Working data:
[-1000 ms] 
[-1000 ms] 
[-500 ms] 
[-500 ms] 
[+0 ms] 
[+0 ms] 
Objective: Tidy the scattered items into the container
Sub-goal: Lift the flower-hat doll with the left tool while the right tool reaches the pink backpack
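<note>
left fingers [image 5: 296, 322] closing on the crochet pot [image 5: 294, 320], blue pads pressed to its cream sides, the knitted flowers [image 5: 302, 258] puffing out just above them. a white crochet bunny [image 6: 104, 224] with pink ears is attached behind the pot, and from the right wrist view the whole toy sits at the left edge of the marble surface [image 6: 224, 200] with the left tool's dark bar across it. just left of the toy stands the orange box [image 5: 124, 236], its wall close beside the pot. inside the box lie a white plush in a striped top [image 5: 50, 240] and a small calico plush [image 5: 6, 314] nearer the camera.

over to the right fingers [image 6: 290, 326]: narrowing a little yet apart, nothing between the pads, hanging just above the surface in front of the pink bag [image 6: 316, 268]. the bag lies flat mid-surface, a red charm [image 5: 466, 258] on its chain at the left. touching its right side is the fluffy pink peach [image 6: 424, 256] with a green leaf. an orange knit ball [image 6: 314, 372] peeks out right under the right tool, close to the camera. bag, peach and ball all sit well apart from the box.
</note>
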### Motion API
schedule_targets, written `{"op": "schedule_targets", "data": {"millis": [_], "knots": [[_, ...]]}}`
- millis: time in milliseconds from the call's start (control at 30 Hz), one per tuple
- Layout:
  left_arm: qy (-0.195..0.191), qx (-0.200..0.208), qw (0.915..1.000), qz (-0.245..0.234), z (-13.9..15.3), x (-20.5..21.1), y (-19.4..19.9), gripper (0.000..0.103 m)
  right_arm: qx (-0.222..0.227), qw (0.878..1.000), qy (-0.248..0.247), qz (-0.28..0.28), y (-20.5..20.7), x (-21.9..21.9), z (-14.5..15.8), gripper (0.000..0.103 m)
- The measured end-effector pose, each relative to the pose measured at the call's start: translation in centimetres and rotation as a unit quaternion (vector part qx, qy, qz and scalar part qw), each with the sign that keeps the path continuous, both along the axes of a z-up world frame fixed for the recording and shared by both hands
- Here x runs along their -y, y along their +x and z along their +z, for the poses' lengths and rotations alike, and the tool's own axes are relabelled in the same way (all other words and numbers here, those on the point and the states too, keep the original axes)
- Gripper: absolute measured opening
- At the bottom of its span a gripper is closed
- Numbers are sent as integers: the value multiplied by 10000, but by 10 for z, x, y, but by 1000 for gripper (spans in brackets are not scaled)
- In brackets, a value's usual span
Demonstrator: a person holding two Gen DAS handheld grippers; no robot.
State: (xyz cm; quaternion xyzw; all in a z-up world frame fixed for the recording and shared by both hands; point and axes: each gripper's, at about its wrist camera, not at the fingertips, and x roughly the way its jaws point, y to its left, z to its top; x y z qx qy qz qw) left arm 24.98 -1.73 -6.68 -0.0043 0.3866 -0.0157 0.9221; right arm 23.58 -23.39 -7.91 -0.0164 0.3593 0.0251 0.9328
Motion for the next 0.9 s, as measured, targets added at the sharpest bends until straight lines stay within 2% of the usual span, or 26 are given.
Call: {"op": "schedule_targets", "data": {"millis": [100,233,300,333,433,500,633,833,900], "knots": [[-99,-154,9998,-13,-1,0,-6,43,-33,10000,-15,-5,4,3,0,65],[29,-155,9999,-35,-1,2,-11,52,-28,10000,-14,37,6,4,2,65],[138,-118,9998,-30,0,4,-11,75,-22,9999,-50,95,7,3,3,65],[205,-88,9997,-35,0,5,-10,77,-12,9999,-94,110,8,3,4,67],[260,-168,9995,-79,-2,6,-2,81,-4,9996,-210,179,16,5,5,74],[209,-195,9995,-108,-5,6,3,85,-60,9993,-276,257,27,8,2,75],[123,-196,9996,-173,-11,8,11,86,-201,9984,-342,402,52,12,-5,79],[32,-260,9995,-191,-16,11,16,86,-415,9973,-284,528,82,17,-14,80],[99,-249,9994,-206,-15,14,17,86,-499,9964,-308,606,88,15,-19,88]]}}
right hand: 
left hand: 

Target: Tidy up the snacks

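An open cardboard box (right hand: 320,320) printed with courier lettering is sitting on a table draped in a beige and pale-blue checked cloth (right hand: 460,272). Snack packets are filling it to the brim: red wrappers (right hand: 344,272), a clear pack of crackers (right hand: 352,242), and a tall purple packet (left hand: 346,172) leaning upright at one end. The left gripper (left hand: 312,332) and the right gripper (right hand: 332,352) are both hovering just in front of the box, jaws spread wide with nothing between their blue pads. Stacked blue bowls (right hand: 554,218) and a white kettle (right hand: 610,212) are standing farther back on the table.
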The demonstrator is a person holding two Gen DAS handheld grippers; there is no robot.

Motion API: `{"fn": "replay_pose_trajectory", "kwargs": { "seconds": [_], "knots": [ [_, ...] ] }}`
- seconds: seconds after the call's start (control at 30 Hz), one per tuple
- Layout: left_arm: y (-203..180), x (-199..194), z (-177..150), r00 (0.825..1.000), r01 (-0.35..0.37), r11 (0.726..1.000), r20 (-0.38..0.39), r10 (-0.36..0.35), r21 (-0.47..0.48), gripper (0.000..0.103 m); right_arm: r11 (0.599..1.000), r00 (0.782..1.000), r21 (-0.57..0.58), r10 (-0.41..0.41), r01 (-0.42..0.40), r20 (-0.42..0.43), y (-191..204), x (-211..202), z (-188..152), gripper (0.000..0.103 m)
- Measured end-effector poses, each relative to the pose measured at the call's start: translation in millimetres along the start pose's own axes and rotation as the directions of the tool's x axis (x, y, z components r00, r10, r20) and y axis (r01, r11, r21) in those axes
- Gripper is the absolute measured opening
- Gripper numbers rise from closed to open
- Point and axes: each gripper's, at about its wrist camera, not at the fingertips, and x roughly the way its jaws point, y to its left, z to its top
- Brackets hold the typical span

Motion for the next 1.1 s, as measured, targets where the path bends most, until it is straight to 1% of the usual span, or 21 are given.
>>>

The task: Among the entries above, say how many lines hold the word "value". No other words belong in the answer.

Response to this task: 2